Frightening!
Educators shaken by minors’ graphic stories of parents’ crimes, fear for their development without early intervention
It’s abnormal. It is untenable. And except for drastic interventions as early as the kindergarten level, there seems no end is near for Jamaica’s runaway crime problem, some educators believe. There are also long-standing calls for the severance of...
It’s abnormal. It is untenable. And except for drastic interventions as early as the kindergarten level, there seems no end is near for Jamaica’s runaway crime problem, some educators believe.
There are also long-standing calls for the severance of ties between politicians and organised criminals to put an end to the bloodletting. But to the ordinary folks facing the harsh realities daily, those are “bigwig” aspirations, the foremost plea of members of the private sector, The Sunday Gleaner has found.
Here, in the twisting lanes of one of Jamaica’s grittiest enclaves, curbing crime is much more intimate, and staff at the Balcombe Drive Primary and Junior High School are reminded of that each day - facing acceptance, apathy and nonchalance from both their young students and parents.
Two days after welcoming parents and students back from the summer holidays, the St Andrew-based school was forced to close its doors last Wednesday, a day after gunshots rang out metres away, killing two people on the spot and leaving a third injured.
Killers on motorcycle
The killers were on a motorcycle, and as police combed that crime scene, gunshots echoed on nearby McDonald Place, where three more persons were shot, two of whom also died. The incidents follow a double murder days before and police sleuths believe they are all linked.
Balcombe Drive Primary and Junior High also houses an infant school, and teachers say the impressionable minors speak openly about their experiences, some of which involve their parents’ heinous criminal acts.
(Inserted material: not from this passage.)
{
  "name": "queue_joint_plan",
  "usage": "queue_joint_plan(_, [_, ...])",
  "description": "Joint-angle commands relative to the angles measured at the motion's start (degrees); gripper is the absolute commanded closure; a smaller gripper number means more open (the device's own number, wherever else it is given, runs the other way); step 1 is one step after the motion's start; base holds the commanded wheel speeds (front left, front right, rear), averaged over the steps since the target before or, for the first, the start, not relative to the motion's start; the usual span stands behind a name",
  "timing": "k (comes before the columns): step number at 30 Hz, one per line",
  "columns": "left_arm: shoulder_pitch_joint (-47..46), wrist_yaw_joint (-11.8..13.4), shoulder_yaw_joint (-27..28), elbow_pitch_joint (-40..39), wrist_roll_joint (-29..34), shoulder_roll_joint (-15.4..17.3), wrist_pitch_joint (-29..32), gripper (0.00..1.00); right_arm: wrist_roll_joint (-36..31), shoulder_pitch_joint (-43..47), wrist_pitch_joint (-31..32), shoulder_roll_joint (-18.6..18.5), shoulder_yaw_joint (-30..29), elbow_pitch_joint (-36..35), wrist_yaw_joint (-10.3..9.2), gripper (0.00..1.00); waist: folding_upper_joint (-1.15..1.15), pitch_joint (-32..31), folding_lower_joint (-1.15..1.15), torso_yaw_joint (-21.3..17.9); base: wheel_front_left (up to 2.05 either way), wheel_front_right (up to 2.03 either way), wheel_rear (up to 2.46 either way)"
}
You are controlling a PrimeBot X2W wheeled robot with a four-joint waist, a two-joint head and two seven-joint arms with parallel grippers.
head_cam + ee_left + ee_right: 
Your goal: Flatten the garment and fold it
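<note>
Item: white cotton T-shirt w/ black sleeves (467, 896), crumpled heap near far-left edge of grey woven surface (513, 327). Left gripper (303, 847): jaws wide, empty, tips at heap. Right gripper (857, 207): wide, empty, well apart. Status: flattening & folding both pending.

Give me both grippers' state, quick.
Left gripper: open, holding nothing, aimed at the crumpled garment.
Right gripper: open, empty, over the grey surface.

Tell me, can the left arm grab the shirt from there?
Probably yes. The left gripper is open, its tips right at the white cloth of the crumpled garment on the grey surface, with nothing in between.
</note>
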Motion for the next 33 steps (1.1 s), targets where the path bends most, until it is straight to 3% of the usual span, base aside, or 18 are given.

They usually do not understand the consequences, and sometimes share graphic details that make the adults’ blood run cold, leaving them with internal fear and fright.
“There are students here, as young as infant school, who based on their behaviour and some of the things they tell you, we know there is going to be trouble without serious early intervention,” stressed one educator.
She listens to the children and offers comfort. Sometimes, however, what she hears is most chilling, even for an adult.
“We have students whose parents are involved in violence. They will tell you how they see their relatives hiding out on the roof,” she relayed, carefully selecting aspects of her insights as she spoke. “Sometimes the kids just talk. Sometimes they don’t even know what they are saying.”
Some stories leave the educators fearful for their lives. They make them hesitant at times to visit some homes to attend to the children in need. Anything can happen, they say, from gang retaliations to police raids, and they dread being caught in the middle of either.
“It affects the students mentally and emotionally. It affects them socially. And when it affects them, it affects us as well,” one teacher lamented. “Now we have to find new strategies to reach these children, and sometimes I feel incompetent. Sometimes I go home in tears.”
The tears are particularly for the boys, a majority of whom are direct witnesses to some of the most horrific crimes in their communities.
INDIFFERENT TO VIOLENCE
For many of the children, their social skills are poor. They are unnaturally disrespectful to teachers and hold warped theories about the role of police in the areas they live.
“We had a policeman here and he was asked by one of our young boys what the stripes on his shirt meant. The cop told him it represented his rank,” said another educator. “What shocked us is when the student said, ‘Oh, because I thought it showed how many people you killed’.”
Three decades at the school and Principal Yvette Foster has seen the institution close its doors dozens of times as a result of gun violence. It is for the students’ and staff’s physical and mental safety, but some parents have grown so indifferent to the violence that they complain.
“It was so surprising that parents were quarrelling that we decided not to keep school after the incident,” Foster shared with The Sunday Gleaner last week, recounting the influx of security forces in the area afterwards. “They didn’t see anything wrong with it.”
Nonetheless, she explained that the flare-up in violence will impact early registration even as the school plans a special welcome for students tomorrow.
Up to last Wednesday, 1,055 murders had been recorded in Jamaica since the start of the year; a seven per cent increase compared to last year. Shooting incidents are also high at 813. The St Andrew South Police Division, within which Balcombe Drive falls, reached the 100-murder milestone last week.
“This is their way of life. Death and violence have become the norm for a lot of the residents of these communities, and it is going to be hard work to get them to see differently,” charged Superintendent Kirk Ricketts, who heads the division, which is riddled with squatter settlements.
“It is going to take a significant culture shift. It will take having them live for a time without these kinds of violence for them to realise what life could be without weekly or monthly loss of life,” Ricketts theorised.
One person of interest has been taken into custody in relation to last week’s shootings. Several others are on the lam, and Ricketts is hoping frustrated residents will give them up. That is easier said in these parts, however.